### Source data
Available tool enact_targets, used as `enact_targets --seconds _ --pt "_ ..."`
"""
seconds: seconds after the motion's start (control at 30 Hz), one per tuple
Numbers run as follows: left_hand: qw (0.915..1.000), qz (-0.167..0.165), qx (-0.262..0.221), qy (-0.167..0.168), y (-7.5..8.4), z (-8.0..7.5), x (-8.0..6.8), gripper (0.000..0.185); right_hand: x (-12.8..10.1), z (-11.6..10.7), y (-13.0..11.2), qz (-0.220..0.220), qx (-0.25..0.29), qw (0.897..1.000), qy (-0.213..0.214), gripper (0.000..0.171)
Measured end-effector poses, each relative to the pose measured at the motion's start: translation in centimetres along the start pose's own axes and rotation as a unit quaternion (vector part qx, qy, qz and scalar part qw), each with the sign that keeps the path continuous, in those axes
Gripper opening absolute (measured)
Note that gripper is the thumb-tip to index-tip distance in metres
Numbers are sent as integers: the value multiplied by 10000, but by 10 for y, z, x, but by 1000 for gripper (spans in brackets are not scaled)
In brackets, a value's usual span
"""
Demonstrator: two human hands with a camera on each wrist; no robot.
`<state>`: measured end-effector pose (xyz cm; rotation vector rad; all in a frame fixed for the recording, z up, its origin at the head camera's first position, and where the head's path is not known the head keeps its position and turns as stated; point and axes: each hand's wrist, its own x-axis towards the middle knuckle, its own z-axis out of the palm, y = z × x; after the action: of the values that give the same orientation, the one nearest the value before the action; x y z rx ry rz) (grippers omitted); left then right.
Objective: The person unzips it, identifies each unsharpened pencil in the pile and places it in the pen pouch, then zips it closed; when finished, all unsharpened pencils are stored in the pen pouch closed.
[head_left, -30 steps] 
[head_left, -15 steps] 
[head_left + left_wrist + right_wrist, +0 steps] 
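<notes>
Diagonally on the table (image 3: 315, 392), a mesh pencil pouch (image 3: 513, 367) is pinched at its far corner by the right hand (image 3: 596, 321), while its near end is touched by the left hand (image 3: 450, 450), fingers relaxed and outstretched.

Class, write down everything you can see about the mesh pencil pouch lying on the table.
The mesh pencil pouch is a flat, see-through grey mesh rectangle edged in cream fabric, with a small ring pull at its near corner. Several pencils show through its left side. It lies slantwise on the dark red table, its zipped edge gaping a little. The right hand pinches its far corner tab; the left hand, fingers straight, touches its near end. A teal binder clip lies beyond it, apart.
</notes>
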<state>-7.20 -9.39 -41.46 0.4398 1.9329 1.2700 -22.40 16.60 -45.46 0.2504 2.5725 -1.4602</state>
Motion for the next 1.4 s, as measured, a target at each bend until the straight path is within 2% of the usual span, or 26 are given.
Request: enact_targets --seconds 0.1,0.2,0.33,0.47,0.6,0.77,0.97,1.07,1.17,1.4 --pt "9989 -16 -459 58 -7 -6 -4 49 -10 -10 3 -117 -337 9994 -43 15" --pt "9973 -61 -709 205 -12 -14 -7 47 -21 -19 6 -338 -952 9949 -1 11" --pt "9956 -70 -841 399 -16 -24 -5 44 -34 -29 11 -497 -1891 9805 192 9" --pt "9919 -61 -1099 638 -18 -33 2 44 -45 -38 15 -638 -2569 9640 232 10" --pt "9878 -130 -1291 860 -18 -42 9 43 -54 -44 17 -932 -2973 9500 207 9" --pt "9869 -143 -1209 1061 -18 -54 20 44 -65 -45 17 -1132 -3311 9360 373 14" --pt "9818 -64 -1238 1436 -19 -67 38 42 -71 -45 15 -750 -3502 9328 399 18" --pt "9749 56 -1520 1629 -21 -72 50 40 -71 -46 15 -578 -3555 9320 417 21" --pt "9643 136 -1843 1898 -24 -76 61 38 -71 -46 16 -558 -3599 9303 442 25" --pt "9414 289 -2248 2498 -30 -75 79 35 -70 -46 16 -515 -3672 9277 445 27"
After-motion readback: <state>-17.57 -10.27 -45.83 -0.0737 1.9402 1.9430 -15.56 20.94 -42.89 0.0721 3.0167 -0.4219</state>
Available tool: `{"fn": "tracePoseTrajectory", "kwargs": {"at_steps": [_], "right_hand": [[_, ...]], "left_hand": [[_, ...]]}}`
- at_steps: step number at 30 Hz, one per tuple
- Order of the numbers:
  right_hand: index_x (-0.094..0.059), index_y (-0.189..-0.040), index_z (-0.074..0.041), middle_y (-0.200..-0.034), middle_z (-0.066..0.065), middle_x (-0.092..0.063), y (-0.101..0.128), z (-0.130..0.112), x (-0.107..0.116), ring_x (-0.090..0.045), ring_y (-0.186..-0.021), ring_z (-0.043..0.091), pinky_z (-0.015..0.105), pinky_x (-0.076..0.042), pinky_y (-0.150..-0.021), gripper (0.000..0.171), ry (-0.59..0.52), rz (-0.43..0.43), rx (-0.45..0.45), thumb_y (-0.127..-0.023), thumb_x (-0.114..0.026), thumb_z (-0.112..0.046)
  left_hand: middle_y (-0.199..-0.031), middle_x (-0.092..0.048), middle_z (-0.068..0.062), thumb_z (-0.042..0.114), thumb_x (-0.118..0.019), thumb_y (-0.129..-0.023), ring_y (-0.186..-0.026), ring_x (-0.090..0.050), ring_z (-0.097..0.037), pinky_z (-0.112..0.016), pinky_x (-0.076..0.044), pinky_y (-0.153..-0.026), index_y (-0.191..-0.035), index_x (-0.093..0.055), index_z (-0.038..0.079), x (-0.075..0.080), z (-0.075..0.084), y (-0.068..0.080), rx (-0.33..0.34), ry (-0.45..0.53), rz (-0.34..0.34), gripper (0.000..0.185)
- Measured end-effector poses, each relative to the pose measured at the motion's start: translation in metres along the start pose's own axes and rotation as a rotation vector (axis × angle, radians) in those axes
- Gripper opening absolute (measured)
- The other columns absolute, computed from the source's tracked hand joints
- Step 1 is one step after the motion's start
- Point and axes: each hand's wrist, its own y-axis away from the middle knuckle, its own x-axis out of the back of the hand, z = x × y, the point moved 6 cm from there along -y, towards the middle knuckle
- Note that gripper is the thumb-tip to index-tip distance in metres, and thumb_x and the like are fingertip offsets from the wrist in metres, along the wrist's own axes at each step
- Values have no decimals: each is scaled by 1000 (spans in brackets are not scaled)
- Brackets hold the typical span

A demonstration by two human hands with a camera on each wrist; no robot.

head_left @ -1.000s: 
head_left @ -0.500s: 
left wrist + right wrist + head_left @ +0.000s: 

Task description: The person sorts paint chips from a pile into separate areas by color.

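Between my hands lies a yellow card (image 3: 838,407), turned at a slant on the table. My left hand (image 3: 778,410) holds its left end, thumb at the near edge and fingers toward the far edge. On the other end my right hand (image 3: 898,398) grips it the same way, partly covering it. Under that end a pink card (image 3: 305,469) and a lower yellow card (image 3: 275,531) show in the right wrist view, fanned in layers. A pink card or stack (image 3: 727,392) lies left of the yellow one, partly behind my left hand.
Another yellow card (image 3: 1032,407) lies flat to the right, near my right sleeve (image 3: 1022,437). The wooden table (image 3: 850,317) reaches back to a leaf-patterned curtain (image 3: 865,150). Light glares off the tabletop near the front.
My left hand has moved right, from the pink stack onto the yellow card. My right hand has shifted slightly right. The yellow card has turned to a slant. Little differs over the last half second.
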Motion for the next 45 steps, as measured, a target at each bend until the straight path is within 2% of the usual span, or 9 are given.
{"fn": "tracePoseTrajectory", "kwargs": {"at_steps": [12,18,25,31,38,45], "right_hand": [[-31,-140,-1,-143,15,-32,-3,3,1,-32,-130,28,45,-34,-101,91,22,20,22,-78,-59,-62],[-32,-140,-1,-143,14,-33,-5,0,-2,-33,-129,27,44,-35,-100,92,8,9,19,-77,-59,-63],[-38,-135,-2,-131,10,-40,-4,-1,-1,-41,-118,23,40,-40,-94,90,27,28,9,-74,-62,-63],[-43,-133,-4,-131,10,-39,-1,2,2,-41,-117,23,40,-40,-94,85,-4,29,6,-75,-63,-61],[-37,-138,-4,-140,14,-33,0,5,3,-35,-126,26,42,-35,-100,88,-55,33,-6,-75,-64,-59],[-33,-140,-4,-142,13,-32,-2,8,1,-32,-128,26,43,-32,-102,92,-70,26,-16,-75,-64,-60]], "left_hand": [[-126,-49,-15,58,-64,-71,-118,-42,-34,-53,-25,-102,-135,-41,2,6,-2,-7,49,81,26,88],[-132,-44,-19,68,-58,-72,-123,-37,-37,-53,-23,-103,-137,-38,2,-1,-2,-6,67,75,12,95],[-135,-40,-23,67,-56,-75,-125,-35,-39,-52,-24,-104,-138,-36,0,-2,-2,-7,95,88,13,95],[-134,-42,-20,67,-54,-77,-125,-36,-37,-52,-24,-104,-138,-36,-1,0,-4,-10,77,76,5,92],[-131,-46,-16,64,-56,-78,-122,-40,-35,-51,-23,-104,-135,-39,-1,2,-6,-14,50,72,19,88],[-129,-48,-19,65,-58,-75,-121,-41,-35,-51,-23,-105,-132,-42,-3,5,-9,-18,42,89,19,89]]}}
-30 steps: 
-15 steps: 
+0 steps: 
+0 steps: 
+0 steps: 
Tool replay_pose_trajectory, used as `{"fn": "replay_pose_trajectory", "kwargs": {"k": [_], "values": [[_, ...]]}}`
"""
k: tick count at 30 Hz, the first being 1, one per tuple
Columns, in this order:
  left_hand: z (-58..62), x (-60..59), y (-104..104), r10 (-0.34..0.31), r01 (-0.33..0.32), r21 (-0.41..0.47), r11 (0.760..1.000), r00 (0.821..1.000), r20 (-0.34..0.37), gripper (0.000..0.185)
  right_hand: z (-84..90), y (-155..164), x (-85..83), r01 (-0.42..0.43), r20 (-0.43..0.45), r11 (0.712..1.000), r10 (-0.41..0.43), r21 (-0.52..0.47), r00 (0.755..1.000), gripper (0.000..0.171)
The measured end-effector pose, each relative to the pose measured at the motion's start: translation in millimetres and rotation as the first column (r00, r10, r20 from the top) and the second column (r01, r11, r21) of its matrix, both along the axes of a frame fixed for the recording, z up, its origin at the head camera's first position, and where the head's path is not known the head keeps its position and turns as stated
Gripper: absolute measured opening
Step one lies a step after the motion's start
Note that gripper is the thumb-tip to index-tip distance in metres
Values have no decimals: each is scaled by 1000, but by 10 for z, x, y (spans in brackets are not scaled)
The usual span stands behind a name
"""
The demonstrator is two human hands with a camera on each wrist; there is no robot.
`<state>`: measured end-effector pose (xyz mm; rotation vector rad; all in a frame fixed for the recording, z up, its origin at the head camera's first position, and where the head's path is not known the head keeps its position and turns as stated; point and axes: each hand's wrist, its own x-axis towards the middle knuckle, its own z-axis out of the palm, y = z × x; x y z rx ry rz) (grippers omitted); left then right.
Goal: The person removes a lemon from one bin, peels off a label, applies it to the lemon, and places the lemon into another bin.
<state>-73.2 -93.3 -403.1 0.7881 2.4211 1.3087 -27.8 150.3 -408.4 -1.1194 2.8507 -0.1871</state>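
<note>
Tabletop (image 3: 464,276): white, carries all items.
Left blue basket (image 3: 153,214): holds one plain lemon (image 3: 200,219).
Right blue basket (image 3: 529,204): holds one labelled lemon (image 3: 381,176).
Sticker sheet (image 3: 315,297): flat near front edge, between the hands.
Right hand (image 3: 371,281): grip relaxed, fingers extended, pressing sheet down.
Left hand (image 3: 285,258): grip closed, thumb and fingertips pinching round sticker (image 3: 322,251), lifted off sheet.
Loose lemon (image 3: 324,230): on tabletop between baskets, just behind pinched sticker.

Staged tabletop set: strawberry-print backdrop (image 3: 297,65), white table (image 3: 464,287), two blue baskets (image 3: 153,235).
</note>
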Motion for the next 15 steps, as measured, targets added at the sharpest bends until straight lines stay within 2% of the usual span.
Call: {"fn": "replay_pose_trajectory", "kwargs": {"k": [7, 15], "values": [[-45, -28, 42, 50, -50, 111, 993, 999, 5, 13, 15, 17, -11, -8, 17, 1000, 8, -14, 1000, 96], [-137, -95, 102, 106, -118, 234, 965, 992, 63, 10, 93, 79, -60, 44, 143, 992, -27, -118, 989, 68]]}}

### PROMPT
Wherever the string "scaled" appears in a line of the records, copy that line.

### EXPECTED ANSWER
Numbers are sent as integers: the value multiplied by 10000, but by 10 for y, z, x, but by 1000 for gripper (spans in brackets are not scaled)
- Values have no decimals: each is scaled by 1000 (spans in brackets are not scaled)
Values have no decimals: each is scaled by 1000, but by 10 for z, x, y (spans in brackets are not scaled)

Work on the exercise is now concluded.